Using the records below, output the stretch that opens with the line containing "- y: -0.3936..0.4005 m" and closes with the line containing "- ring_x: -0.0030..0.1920", exactly and including both lines, with nothing more.

## Data to process:
────────
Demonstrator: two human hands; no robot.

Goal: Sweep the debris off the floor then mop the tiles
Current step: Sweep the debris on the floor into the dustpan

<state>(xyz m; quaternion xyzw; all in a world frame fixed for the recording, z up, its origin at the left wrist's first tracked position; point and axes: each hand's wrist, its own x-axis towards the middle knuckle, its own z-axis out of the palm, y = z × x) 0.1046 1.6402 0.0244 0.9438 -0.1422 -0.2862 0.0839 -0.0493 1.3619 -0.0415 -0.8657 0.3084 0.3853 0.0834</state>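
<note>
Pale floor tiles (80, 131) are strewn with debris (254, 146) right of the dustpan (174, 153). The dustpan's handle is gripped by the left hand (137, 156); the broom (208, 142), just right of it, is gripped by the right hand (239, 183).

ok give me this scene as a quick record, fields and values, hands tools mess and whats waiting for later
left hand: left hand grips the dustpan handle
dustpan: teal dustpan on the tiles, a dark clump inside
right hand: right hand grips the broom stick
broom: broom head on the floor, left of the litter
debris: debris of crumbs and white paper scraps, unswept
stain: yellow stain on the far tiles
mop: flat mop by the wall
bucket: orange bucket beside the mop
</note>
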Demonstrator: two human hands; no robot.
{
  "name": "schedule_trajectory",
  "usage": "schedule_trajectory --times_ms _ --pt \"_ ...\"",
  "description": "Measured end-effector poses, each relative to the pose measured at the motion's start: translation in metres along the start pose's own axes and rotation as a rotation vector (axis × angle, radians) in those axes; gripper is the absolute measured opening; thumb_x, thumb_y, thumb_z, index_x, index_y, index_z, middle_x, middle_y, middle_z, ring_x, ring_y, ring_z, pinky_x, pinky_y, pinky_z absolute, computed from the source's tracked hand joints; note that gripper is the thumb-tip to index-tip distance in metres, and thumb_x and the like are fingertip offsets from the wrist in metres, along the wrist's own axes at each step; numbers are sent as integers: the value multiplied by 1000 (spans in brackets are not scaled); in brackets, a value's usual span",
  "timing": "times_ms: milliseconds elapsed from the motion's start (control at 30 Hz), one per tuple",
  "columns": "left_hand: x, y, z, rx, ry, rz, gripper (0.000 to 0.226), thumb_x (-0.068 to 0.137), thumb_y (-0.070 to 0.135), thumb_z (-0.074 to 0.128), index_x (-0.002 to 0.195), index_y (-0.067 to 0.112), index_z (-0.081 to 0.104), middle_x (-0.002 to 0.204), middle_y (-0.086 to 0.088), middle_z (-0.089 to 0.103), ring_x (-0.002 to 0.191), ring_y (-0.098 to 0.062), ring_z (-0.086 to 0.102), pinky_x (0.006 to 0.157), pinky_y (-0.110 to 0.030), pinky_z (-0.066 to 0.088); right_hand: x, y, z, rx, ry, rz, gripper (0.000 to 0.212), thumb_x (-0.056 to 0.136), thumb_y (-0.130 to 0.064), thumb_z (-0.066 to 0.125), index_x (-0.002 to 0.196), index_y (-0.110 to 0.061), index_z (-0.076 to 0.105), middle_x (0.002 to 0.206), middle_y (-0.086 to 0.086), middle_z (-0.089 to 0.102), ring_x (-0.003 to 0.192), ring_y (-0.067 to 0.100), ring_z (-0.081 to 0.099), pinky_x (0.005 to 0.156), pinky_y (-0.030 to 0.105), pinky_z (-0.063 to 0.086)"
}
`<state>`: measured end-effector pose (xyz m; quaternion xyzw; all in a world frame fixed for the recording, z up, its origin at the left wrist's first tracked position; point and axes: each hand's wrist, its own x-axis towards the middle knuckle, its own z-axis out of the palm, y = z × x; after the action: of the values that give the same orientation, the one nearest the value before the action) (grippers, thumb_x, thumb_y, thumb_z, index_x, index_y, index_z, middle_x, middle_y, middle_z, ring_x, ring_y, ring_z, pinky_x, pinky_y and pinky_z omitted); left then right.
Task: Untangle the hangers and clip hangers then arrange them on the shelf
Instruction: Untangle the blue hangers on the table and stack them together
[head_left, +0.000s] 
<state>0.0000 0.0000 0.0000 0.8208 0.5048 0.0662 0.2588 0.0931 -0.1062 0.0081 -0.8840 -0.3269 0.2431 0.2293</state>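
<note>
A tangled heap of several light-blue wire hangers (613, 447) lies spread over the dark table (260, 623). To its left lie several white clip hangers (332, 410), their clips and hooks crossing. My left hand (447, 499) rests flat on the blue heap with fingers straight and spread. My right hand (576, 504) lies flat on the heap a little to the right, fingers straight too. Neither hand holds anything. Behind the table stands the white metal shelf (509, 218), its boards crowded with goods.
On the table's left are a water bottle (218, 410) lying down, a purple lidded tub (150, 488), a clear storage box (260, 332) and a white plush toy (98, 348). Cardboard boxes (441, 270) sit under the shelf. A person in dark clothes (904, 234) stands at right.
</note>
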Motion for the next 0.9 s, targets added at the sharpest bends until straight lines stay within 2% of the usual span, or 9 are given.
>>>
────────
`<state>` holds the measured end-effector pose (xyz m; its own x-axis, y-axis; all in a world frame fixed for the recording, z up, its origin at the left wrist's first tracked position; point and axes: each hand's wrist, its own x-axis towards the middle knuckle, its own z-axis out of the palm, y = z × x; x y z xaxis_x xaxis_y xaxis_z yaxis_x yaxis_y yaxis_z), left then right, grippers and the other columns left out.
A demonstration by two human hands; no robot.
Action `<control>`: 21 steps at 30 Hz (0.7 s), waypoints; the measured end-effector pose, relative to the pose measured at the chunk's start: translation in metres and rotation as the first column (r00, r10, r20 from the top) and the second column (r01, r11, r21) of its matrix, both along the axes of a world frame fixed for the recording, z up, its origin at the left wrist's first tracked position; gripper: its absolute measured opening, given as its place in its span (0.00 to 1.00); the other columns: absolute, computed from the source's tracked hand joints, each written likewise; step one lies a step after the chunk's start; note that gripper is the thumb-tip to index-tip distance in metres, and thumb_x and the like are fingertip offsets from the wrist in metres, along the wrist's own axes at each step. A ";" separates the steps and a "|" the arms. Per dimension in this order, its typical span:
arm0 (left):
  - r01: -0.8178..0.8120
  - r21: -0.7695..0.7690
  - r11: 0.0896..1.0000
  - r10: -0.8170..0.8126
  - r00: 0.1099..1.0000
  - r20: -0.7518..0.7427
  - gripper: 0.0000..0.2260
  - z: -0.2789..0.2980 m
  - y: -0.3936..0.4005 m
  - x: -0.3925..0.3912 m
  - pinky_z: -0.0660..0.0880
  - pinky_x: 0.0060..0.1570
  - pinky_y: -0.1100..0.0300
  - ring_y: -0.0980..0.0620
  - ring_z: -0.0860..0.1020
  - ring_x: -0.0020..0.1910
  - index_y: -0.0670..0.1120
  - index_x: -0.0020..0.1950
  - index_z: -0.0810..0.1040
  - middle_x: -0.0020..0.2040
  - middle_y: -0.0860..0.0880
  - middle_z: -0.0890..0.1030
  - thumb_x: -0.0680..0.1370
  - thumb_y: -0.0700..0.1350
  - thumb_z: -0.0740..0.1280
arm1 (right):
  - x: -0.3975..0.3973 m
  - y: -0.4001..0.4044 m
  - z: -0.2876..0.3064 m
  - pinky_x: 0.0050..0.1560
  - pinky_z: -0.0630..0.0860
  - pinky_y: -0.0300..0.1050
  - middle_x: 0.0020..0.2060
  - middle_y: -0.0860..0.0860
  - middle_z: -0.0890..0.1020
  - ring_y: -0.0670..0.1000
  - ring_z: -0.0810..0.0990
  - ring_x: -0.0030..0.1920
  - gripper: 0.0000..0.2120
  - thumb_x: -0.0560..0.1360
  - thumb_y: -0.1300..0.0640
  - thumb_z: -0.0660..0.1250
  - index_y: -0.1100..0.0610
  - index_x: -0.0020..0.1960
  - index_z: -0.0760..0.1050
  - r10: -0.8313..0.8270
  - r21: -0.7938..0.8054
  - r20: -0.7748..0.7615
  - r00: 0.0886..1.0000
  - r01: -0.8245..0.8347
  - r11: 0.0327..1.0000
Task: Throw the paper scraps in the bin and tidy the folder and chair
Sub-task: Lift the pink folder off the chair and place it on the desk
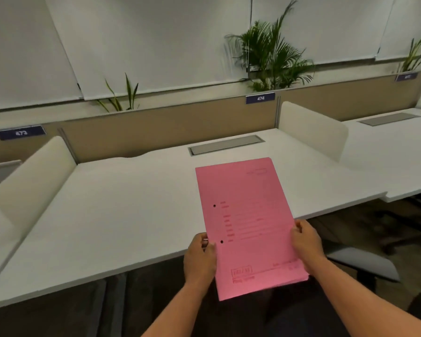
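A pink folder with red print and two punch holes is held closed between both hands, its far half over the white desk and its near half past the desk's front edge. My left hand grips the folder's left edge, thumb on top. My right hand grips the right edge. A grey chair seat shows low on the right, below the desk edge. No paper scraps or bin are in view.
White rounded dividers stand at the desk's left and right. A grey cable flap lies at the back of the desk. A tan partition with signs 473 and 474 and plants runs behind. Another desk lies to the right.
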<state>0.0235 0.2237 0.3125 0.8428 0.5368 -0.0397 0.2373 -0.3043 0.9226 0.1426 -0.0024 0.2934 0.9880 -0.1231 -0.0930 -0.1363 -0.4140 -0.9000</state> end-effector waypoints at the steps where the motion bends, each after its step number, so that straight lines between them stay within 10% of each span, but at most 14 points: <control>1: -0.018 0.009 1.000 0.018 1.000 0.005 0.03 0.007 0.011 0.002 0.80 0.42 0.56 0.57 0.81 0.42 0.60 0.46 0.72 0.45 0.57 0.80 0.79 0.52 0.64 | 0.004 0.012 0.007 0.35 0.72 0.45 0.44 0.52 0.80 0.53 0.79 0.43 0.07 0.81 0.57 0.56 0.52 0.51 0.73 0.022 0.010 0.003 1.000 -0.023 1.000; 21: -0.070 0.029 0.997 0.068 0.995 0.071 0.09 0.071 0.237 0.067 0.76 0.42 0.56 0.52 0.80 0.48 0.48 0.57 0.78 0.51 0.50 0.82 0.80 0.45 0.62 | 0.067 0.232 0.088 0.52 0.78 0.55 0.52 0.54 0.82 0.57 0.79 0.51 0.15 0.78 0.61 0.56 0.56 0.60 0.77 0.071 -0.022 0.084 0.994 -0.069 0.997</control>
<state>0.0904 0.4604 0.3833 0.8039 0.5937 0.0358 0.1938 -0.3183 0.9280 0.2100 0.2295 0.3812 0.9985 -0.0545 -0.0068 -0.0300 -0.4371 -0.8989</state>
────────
## Answer to the exercise:
  - y: -0.3936..0.4005 m
  - x: -0.3925..0.3912 m
  - pinky_z: -0.0660..0.0880
  - pinky_x: 0.0060..0.1570
  - pinky_y: -0.1100..0.0300
  - ring_y: -0.0980..0.0620
  - ring_z: -0.0860..0.1020
  - ring_x: -0.0020..0.1910
  - index_y: -0.0670..0.1120
  - index_x: -0.0020..0.1950
  - index_z: -0.0810..0.1040
  - middle_x: -0.0020..0.2040
  - middle_y: -0.0860..0.0880
  - middle_z: -0.0890..0.1030
  - thumb_x: -0.0680..0.1370
  - thumb_y: -0.0700..0.1350
  - thumb_z: -0.0740..0.1280
arm1 (right):
  - x: -0.3975..0.3973 m
  - y: -0.4001..0.4044 m
  - z: -0.2876..0.3064 m
  - pinky_x: 0.0050..0.1560
  - pinky_z: -0.0630..0.0860
  - pinky_y: -0.0300..0.1050
  - middle_x: 0.0020..0.2060
  - middle_y: -0.0860..0.0860
  - middle_z: -0.0890..0.1020
  - ring_y: -0.0670..0.1000
  - ring_z: -0.0810..0.0990
  - ring_x: -0.0030..0.1920

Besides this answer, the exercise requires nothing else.